Fiato alle trombe, mano ai tamburi… per chiamare alla grande adunata.
Il Friuli si mobilita, domenica tutti allo stadio per aggiungersi alla
squadra bianconera e assieme, creando un blocco unico, battere
l’Empoli e assicurarsi la permanenza in serie A per il trentesimo
campionato consecutivo.
Non saranno Inter o Juve da battere, ma il piccolo Empoli che però
diventa una montagna da spianare tanta grinta ci metterà per non
soccombere, oltretutto abituato a dare il meglio e di più proprio in
partite da dentro o fuori, sollecitato da un allenatore come Nicola
che ha il diavolo in corpo e il carisma del condottiero. Questa è una
di quelle, una finale. Anzi, per l’Udinese è la partita più importante
degli ultimi dieci anni perché mai prima avevamo smesso di respirare,
finiti sott’acqua da dove siamo appena riaffiorati grazie alla
vittoria di Lecce, la quinta della stagione e la prima con Fabio
Cannavaro in panchina.
Chi dobbiamo ringraziare stavolta? Lorenzo Lucca, ovviamente, che con
un movimento preciso ed essenziale si eleva di testa per schiacciare
nell’angolino il perfetto traversone di Payero. E poi Samardzic (alla
quinta rete stagionale) che con fulmineo ribattino raddoppia
scacciando antichi fantasmi di partite regalate sul filo di lana. E
ancora Davis, l’uomo dell’ultima mezz’ora, che fa girare i meccanismi
offensivi e crea opportunità e pericoli. Quanto era mancato un uomo
così nel resto della stagione!
Ma, se permettete, il ringraziamento più caloroso va al player
misterioso di nome LUNEDI’. Sissignori, perché il calendario
spezzatino ha mandato in campo l’Udinese già a conoscenza dei
risultati delle rivali (tutte sconfitte), e il Lecce con il bellissimo
regalo di essere già sicuro al cento per cento della salvezza
anticipata. Il principio della contemporaneità mandato in frantumi
stavolta è venuto in soccorso all’Udinese, diciamolo senza ipocrisie.

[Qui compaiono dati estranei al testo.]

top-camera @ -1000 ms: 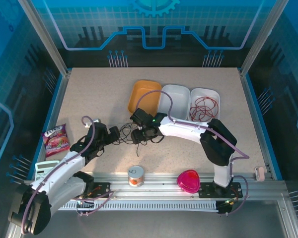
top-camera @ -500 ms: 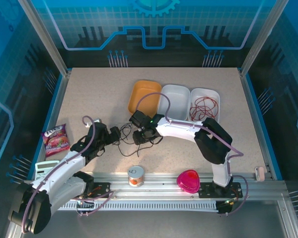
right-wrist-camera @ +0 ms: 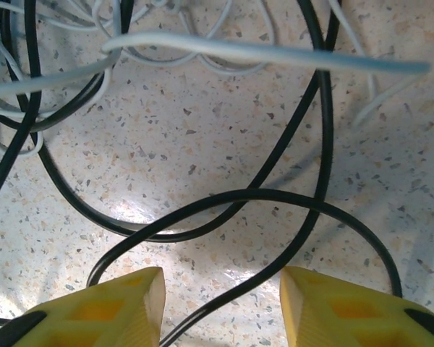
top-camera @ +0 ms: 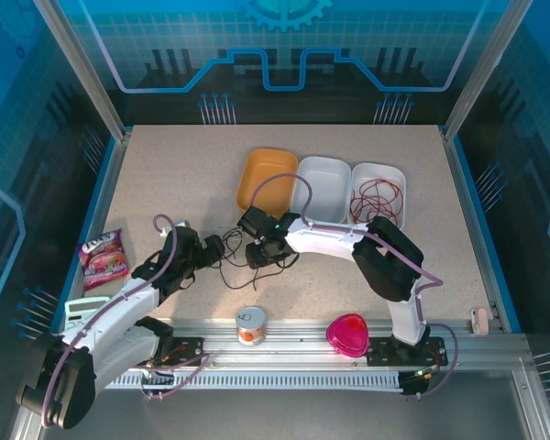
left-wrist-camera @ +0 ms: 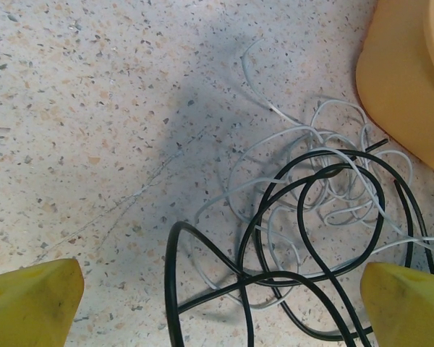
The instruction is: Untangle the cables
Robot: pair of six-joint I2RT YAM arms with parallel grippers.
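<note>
A black cable (left-wrist-camera: 311,238) and a pale whitish cable (left-wrist-camera: 275,144) lie looped through each other on the speckled table, between the two arms (top-camera: 234,266). My left gripper (left-wrist-camera: 220,311) stands wide open just short of this tangle, on its left (top-camera: 218,247), with nothing gripped. My right gripper (right-wrist-camera: 223,303) is low over the tangle's right side (top-camera: 257,255), its jaws apart. One strand of the black cable (right-wrist-camera: 275,199) runs across the gap between its fingers without being pinched; the whitish cable (right-wrist-camera: 260,52) crosses beyond. A dark red cable (top-camera: 378,195) lies coiled in the right white tray (top-camera: 391,169).
An orange tray (top-camera: 266,179) and a second white tray (top-camera: 323,188) sit behind the tangle; the orange one (left-wrist-camera: 405,79) is close to the cables. Along the near edge are a can (top-camera: 250,324) and a pink heart-shaped box (top-camera: 348,334). A candy bag (top-camera: 103,258) and calculator (top-camera: 78,312) lie left.
My right gripper's jaws have narrowed, and its arm has shifted slightly left over the tangle. The left arm has stayed in place, open.
</note>
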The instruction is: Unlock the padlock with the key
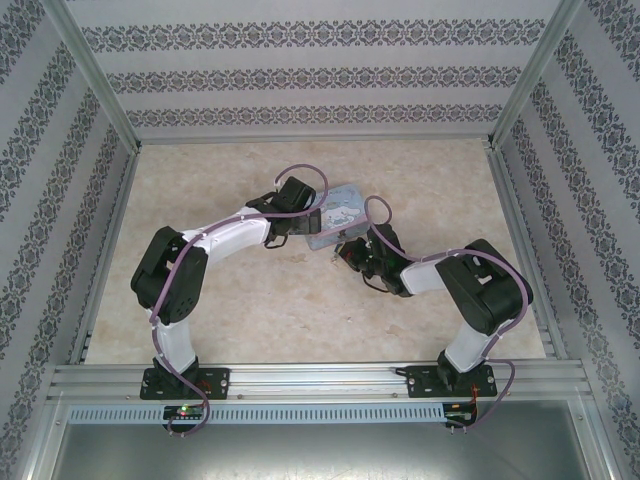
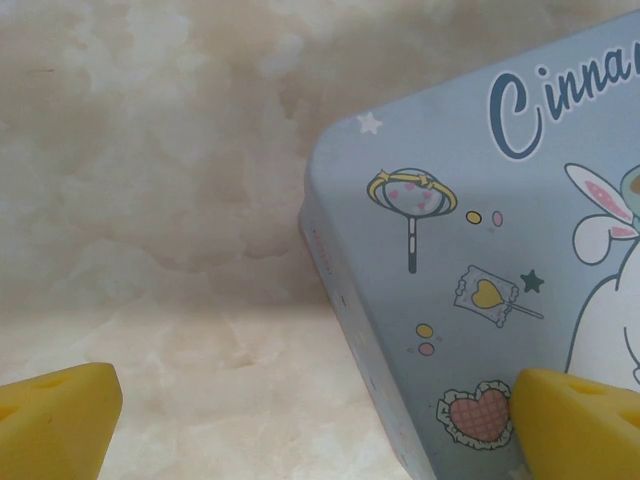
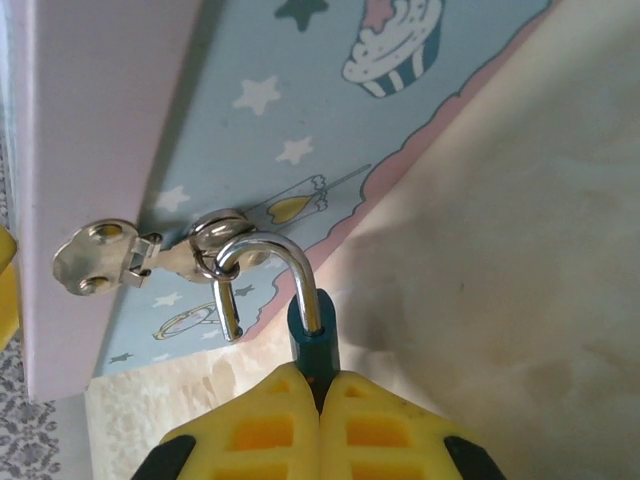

Il Lecce, sapendo che la salvezza era ancora da conquistare, mica
avrebbe giocato così, sotto ritmo, con l’ardore annacquato, con la
concentrazione ballerina. Nulla ha regalato, sia chiaro, ma il quadro
psicologico e agonistico non poteva essere lo stesso.
Fabio Cannavaro ha festeggiato il giusto, concedendosi sorrisi e
abbracci senza esagerare. Appunto: se il risultato di Lecce non sarà
bissato domenica, la storia si trascinerà nell’incertezza fino in
Ciociaria, fino all’ultima partita di Frosinone, con tutti i rischi
del caso.
Contro l’Empoli l’Udinese – e in questo siamo d’accordo con le
valutazioni di Paolino Poggi – dovrà alzare ancora il suo livello di
gioco e di attenzione rispetto alle sbavature, soprattutto nella fase
difensiva, che si sono notate a Lecce. I miglioramenti comunque sono
evidenti se soltanto si pensa che l’Udinese, anche a fronte degli 8
corner battuti dagli uomini di Gotti, non ha preso gol. Un vero evento
che non si registrava da ben 12 partite, da quella di Torino contro la
Juventus decisa dalla zampata sotto porta di Giannetti.
Ciò, ripetiamo, nonostante qualche corbelleria di Kristensen, le
timidezze di Okoye (ha perso sfrontatezza e tempi di uscita, oggi
resta inchiodato sulla linea di porta anche sulle traiettorie che
lambiscono l’area piccola), le chiusure non sempre puntuali degli
esterni.
Ma pur distante dalla perfezione l’impianto regge e la mentalità si
sta evolvendo verso una maggiore partecipazione all’azione offensiva.
Non c’è più un solo uomo davanti (Lucca), l’Udinese transita per i
trequartisti (la dimensione del rinato Success, l’habitat ideale di
Samardzic e Pereyra… ) e porta più uomini davanti privilegiando le vie
centrali. D’altronde, se la qualità ce l’hai da quelle parti, è da
quelle parti che devi passare. Giusto per ricordare: nelle tre partite
complete della gestione Cannavaro l’Udinese è sempre andata a segno,
con quattro gol all’attivo. Come dire che, se dietro si tiene botta,
in qualche modo la rete arriva e con essa si fa risultato.